Aim of the exercise:
Exactly reproduce the data from its first line through the line with "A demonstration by", leaving out every line after it.
+ + + + +
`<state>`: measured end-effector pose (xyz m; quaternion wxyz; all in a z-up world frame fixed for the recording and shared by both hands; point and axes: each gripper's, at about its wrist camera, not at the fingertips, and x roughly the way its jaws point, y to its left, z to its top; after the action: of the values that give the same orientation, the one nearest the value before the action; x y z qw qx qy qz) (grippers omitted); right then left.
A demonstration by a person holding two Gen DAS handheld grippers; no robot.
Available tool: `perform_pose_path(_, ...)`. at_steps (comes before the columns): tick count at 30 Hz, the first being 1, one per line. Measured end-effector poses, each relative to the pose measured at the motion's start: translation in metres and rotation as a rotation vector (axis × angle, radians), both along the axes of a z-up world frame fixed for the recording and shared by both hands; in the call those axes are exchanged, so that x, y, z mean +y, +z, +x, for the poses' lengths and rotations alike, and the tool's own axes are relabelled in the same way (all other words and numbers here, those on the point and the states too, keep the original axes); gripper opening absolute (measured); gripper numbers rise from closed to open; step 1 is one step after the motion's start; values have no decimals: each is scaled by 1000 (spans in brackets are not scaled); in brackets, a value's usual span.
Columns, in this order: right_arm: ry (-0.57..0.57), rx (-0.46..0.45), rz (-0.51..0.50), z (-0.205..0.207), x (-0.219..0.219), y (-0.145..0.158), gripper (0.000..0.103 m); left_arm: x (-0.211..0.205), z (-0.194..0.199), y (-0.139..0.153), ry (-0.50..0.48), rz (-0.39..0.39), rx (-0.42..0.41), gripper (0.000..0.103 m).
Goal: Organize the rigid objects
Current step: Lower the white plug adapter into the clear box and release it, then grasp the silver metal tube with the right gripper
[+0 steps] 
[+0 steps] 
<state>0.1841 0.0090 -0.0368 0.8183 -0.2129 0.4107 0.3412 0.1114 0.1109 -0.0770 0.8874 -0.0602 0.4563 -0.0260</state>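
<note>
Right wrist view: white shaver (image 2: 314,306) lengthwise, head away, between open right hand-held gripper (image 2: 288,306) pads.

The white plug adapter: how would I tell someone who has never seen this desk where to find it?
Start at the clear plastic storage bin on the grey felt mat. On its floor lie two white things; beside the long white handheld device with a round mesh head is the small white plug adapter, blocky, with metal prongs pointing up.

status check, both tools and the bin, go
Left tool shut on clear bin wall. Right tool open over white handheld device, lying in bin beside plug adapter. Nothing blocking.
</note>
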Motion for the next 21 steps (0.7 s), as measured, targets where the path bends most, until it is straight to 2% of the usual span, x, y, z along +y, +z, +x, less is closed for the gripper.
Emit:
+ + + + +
Answer space:
`<state>`: measured end-effector pose (xyz m; quaternion wxyz; all in a z-up world frame fixed for the recording and shared by both hands; point and axes: each gripper's, at about its wrist camera, not at the fingertips, and x roughly the way its jaws point, y to its left, z to its top; after the action: of the values that give the same orientation, the one nearest the value before the action; x y z qw qx qy qz) (grippers omitted); right then left.
A demonstration by a person holding two Gen DAS handheld grippers; no robot.

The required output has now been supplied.